I have friends who can never cook chicken breasts correctly. They always end up tough as old hockey pucks. This is extremely vexing for them, and they are forever asking me for tips and tricks to make “perfect” chicken. It annoys them that I can roast them, fry them, stuff them, bake them, grill them, sauté them, BBQ them, pressure cook them, poach and even steam them en papillote, and yet each time, they are perfect, regardless of the method.

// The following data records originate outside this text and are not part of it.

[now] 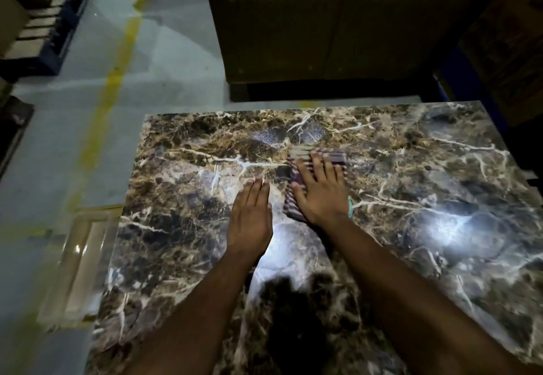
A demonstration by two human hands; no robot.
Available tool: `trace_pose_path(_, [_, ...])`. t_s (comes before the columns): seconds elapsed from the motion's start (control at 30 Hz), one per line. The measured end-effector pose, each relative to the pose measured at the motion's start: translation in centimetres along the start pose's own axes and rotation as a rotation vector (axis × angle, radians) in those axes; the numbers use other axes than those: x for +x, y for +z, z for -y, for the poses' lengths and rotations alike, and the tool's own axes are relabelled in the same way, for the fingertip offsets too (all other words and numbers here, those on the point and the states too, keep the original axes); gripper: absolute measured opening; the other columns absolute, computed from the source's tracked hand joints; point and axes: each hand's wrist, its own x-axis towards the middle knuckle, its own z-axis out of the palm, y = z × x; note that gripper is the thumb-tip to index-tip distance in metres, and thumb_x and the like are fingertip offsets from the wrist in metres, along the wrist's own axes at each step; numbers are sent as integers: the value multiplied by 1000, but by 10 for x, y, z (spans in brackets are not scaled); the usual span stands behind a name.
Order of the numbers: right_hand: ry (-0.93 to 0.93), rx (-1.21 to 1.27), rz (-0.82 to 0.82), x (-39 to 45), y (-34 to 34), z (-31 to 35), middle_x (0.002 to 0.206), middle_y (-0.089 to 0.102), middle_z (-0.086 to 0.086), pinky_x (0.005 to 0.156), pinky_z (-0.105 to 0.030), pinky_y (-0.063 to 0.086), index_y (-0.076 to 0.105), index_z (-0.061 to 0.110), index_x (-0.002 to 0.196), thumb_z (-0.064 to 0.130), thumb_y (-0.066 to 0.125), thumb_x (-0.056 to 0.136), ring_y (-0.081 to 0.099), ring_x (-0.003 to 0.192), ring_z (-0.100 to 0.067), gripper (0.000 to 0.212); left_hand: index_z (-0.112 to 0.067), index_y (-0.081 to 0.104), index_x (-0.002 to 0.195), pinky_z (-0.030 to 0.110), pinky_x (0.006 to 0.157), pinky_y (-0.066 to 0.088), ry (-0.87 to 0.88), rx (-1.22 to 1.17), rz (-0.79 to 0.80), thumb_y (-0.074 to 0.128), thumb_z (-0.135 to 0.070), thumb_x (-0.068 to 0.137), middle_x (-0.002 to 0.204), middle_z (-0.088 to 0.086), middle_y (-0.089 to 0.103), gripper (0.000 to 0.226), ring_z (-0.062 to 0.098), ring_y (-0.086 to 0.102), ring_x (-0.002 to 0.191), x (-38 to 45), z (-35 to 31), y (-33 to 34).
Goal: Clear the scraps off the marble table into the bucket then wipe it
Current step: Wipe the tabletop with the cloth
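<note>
The brown marble table (411, 169) with white veins fills the lower right of the view. A striped purple and grey cloth (329, 155) lies near its middle. My right hand (318, 191) presses flat on the cloth with straight, spread fingers. My left hand (251, 213) lies flat on the bare marble just left of the cloth, fingers straight and together. A clear plastic bucket (79, 257) sits on the floor against the table's left edge, blurred. I see no scraps on the marble.
Grey floor with a yellow line (111, 89) stretches to the left. A large dark box (323, 22) stands behind the table's far edge. A blue pallet (50, 33) with cartons sits at the far left. Bright light glares off the marble at the right.
</note>
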Motion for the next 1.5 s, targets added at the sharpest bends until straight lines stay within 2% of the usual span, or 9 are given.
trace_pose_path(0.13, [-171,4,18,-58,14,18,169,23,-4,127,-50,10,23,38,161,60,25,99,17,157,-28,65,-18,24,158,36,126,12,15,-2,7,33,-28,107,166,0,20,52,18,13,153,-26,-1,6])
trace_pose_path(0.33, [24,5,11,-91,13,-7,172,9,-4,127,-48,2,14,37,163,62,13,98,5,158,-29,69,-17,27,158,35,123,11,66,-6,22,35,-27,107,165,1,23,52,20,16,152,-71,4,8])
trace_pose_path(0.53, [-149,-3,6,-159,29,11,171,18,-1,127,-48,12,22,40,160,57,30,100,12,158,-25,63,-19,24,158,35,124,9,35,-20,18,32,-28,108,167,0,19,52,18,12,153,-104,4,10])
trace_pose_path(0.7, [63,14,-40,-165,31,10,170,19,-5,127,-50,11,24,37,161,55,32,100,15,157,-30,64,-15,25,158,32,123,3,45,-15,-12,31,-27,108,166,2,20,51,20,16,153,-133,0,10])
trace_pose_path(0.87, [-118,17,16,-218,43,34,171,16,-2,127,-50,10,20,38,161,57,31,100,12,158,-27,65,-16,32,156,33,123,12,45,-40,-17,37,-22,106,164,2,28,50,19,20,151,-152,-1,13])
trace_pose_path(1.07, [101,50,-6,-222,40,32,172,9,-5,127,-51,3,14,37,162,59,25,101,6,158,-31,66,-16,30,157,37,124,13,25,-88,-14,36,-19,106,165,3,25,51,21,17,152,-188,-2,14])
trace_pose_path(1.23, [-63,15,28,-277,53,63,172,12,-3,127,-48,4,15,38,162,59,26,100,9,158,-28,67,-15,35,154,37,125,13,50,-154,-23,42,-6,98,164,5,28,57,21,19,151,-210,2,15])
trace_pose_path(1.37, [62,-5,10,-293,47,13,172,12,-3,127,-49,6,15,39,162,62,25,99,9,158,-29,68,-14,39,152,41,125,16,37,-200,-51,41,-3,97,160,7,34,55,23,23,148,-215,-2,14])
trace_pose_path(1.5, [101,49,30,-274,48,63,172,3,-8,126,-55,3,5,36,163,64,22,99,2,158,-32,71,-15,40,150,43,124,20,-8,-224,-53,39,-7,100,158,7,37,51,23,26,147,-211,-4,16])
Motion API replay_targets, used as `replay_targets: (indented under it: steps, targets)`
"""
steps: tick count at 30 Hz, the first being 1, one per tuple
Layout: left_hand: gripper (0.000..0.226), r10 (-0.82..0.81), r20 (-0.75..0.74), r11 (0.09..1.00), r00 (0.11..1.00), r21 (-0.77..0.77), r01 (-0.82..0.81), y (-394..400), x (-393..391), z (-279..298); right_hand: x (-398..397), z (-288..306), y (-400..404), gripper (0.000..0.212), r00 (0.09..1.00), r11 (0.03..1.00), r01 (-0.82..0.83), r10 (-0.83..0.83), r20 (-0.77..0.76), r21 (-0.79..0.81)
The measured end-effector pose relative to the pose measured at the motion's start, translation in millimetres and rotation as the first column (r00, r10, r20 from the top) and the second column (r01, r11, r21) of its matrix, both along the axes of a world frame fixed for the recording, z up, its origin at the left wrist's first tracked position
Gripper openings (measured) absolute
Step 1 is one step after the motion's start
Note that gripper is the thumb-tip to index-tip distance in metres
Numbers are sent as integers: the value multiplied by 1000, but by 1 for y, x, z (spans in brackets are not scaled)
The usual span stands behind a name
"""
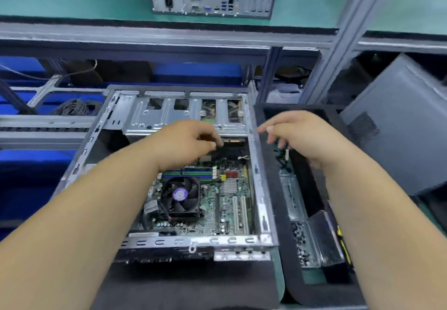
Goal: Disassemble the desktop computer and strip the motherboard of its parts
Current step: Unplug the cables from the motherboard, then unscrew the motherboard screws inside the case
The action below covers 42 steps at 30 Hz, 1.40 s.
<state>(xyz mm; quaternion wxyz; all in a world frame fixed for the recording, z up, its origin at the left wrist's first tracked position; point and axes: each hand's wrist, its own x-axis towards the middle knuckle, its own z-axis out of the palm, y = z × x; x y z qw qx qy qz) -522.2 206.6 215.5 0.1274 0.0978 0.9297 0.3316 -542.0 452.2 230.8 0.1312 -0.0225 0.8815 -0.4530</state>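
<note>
Reaching into the open computer case, which lies flat on its side so you can get at the motherboard inside, your left hand curls its fingers at the far end of the board, but I cannot tell what it pinches. Your right hand hangs loose with nothing in it over the black tray just right of the case, likely to drop parts there. In that tray lie a metal bracket, a pile of small screws and a dark flat part at the near end.
</note>
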Motion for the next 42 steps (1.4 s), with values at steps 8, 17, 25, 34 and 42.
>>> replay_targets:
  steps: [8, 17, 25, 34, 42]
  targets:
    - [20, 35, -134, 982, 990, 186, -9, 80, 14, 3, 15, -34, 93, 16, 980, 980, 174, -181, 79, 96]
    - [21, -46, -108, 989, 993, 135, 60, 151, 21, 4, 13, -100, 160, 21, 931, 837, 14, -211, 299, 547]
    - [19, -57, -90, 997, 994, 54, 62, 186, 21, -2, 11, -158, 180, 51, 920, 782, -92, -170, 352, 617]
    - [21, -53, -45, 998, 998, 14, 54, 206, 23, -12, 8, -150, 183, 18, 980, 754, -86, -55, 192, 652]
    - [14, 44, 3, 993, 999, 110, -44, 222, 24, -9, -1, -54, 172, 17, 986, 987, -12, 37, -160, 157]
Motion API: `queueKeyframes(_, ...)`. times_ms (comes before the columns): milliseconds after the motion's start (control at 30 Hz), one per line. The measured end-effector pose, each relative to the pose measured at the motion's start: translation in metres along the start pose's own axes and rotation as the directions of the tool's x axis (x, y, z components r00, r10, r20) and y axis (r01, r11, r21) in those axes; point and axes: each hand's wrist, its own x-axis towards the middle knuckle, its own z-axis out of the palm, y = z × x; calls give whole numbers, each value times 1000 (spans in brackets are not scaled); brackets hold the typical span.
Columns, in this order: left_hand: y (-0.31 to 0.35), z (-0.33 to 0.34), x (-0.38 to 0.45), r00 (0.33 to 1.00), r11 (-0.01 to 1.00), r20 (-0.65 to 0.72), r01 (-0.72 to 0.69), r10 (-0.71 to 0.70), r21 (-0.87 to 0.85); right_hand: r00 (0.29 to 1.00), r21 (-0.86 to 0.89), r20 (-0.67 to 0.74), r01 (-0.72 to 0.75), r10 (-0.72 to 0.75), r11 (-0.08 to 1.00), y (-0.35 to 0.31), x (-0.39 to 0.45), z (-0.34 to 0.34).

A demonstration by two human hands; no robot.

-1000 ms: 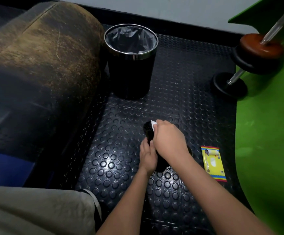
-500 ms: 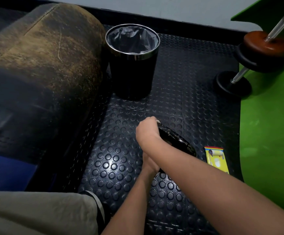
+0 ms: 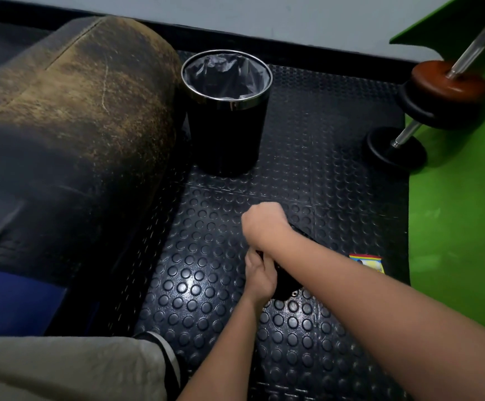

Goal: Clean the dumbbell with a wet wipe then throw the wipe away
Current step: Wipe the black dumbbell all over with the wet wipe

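Observation:
A small black dumbbell [image 3: 287, 285] lies on the studded black floor mat [image 3: 206, 299], mostly covered by my arms. My left hand [image 3: 260, 277] grips its near end. My right hand [image 3: 264, 224] is a closed fist pressed over its far end; the white wet wipe it held a moment ago is hidden under the fingers. A black waste bin [image 3: 226, 134] with a grey liner stands upright and uncovered, a short way beyond my right hand.
A yellow wipes packet [image 3: 369, 263] lies right of my right forearm. A worn sofa armrest [image 3: 76, 125] fills the left. Weight plates on a bar [image 3: 449, 82] rest at the green mat's [image 3: 461, 227] edge, far right. My knee in grey shorts [image 3: 61, 369] is bottom left.
My right hand slid leftward across the dumbbell's far end, and the wipe's white edge has gone out of sight. The left hand stayed on the near end.

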Motion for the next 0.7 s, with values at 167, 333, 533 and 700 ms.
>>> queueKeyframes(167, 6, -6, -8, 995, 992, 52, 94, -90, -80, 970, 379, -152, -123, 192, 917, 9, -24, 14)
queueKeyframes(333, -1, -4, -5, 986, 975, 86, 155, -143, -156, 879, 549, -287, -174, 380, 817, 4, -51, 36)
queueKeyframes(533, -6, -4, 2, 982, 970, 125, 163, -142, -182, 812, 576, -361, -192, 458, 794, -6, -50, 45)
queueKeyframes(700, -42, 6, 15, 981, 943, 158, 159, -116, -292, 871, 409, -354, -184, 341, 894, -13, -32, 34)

What is the problem, you ask? Well, it all begins with the nature of proteins and their reaction to heat, but how many people will ever approach the problem from this angle? In fact, once we understand the process by which proteins molecules are denatured, with very little additional practice, we can also cook beef, pork, eggs, fish, ostrich, and even frog’s legs, all with good results. The tips and tricks that my friends learn about “how to grill chicken breasts” are completely useless when taken out of the proper context and cannot be transferred to any other meat. When they try my techniques at home, the chicken breasts still turn out like hockey pucks! And so it is with trading. Once we truly understand the fundamental nature of price action, we can trade any market, so long as it has sufficient liquidity to reflect a true auction process.